> _Exercise goal_
Find every line below that contains the word "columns" and copy it out.

> _Source material_
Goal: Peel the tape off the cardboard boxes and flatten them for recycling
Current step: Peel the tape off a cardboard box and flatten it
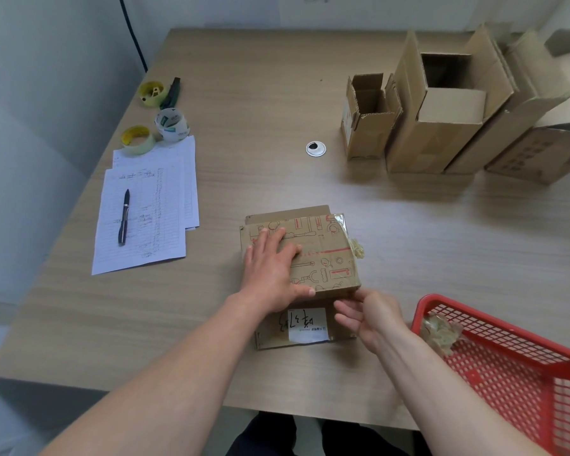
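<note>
A small printed cardboard box [326, 255] stands in the middle of the table, with a white label [306, 325] on its near side. My left hand [273, 268] lies flat on the box top, fingers spread, pressing down. My right hand [369, 315] is at the box's near right corner, fingers curled and pinching at the edge there. Crumpled clear tape [357, 250] hangs off the box's right side, and more clear tape covers the far right corner.
Several opened cardboard boxes [441, 110] stand at the back right. A red mesh basket [514, 366] at the near right holds balled tape [441, 330]. Papers with a pen [124, 217], tape rolls [137, 139] and a cable grommet [315, 148] lie to the left and centre.
</note>
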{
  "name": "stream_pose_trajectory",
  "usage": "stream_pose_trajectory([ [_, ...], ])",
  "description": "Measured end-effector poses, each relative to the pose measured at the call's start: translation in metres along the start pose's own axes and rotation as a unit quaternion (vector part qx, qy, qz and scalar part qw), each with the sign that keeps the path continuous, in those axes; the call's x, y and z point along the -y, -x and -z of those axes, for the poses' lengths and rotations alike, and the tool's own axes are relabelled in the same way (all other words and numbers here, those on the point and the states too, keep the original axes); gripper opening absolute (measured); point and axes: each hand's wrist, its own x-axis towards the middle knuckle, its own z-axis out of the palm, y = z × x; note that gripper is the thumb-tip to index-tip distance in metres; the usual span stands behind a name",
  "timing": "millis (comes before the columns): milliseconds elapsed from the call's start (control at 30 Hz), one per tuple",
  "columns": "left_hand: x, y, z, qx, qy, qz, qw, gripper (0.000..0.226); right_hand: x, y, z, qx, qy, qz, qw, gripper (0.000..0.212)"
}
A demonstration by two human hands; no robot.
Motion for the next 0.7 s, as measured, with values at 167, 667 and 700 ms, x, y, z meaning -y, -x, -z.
stream_pose_trajectory([
  [167,0.000,0.000,-0.001,-0.001,0.003,0.001,1.000,0.093,-0.002,-0.006,0.001,-0.013,0.014,-0.003,1.000,0.021],
  [667,0.001,-0.001,-0.002,-0.002,0.006,0.001,1.000,0.092,-0.009,0.005,0.005,0.011,-0.036,0.041,0.998,0.012],
  [700,0.001,-0.001,-0.002,-0.001,0.006,0.002,1.000,0.093,-0.009,0.005,0.005,0.012,-0.039,0.043,0.998,0.010],
])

> _Answer to this problem_
  "timing": "millis (comes before the columns): milliseconds elapsed from the call's start (control at 30 Hz), one per tuple",
  "columns": "left_hand: x, y, z, qx, qy, qz, qw, gripper (0.000..0.226); right_hand: x, y, z, qx, qy, qz, qw, gripper (0.000..0.212)"

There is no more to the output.